**Directions for this task:**
Repeat the first line of the listing and each line after it, exactly, through the line containing "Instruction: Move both".

**Provided material:**
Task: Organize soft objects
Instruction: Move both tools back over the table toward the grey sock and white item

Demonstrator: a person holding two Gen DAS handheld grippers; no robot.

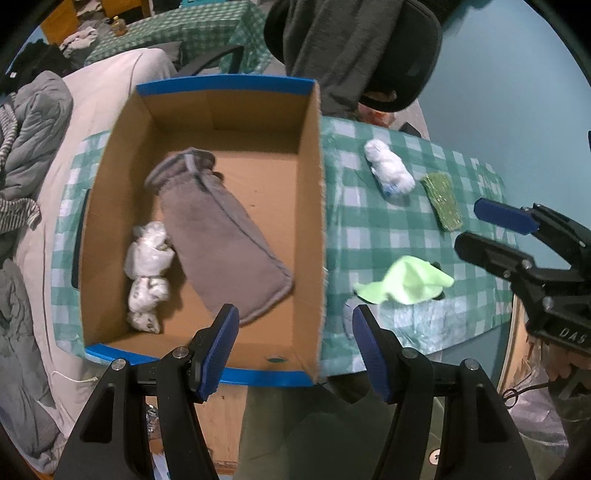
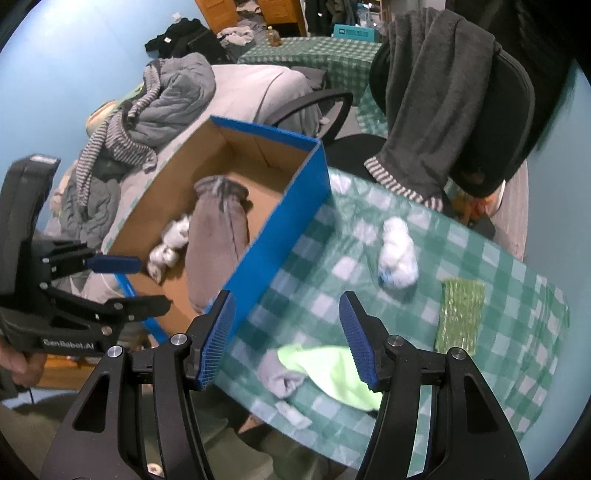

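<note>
A blue-rimmed cardboard box [image 1: 314,206] [image 2: 284,236] stands on the checked table [image 1: 369,229] [image 2: 498,280]. Inside lie a grey fleece pouch [image 1: 221,236] [image 2: 216,236] and a white knotted cloth [image 1: 147,273] [image 2: 170,243]. On the table to its right lie a lime green cloth [image 1: 406,284] [image 2: 332,373], a white bundle [image 1: 388,171] [image 2: 397,254], a green sponge pad [image 1: 441,201] [image 2: 460,314] and a grey sock [image 2: 280,376]. My left gripper [image 1: 295,350] [image 2: 122,284] is open and empty over the box's near edge. My right gripper [image 2: 288,339] [image 1: 491,229] is open and empty above the green cloth.
A chair draped with dark clothing [image 1: 351,55] [image 2: 443,103] stands behind the table. A bed with grey bedding and clothes [image 1: 33,147] [image 2: 166,99] lies to the left. A second checked table [image 1: 192,33] [image 2: 317,55] is farther back.
</note>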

**Task response:**
Task: Organize soft objects
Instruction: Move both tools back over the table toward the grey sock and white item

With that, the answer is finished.